• [WORK INSTRUCTION]
The exercise asks you to copy every line below in which "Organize" appears.
────────────────────
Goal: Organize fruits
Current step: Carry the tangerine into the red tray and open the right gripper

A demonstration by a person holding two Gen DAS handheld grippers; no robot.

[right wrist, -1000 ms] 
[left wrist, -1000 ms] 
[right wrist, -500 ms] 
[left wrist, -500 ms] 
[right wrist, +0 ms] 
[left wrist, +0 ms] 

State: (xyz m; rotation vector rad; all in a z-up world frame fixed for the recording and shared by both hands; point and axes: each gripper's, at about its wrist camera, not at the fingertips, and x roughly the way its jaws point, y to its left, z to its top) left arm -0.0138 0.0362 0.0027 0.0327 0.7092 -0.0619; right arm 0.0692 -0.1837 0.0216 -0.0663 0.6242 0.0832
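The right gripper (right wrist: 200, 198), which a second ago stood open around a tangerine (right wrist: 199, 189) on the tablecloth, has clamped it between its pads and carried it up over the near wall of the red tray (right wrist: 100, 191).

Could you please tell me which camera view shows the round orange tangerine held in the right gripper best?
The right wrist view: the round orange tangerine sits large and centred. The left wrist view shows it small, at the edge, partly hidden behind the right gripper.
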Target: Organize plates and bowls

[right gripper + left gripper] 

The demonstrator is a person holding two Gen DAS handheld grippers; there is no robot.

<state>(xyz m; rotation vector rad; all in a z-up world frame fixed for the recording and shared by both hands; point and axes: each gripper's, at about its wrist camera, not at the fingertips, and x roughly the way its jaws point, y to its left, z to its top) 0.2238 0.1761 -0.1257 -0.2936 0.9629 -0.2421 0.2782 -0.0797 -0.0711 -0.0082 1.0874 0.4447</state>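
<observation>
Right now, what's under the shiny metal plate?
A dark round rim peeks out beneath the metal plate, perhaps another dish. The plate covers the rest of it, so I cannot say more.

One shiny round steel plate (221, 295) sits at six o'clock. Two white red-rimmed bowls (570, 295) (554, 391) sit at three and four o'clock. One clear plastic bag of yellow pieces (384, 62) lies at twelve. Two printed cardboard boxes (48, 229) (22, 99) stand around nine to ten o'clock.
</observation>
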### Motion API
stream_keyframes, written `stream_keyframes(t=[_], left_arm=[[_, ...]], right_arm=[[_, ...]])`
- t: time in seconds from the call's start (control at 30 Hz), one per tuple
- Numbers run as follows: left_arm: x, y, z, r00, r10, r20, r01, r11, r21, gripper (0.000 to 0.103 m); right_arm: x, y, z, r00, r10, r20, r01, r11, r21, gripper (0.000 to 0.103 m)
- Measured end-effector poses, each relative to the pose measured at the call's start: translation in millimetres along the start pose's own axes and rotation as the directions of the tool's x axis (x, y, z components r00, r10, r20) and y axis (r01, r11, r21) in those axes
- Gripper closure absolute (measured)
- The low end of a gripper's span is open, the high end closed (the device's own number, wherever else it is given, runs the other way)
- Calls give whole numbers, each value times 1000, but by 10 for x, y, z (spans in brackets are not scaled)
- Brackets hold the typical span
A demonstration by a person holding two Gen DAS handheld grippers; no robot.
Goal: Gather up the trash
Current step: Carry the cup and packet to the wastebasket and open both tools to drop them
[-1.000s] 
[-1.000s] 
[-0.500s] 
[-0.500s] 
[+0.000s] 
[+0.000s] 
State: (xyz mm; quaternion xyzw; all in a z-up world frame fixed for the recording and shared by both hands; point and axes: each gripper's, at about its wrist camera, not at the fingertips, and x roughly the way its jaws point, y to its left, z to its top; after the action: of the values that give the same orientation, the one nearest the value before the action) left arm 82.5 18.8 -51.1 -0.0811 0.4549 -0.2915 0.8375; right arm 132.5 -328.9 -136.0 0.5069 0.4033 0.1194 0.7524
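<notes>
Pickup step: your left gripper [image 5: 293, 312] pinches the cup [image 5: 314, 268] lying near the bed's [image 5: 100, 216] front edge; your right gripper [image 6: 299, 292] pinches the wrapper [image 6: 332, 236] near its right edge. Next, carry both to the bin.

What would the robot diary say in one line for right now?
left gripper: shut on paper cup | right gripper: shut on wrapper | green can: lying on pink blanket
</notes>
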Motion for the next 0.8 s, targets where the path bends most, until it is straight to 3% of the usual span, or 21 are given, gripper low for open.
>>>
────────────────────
• [SOLUTION FOR THIS TASK]
Goal: Organize fruits
Target: Organize plates and bowls

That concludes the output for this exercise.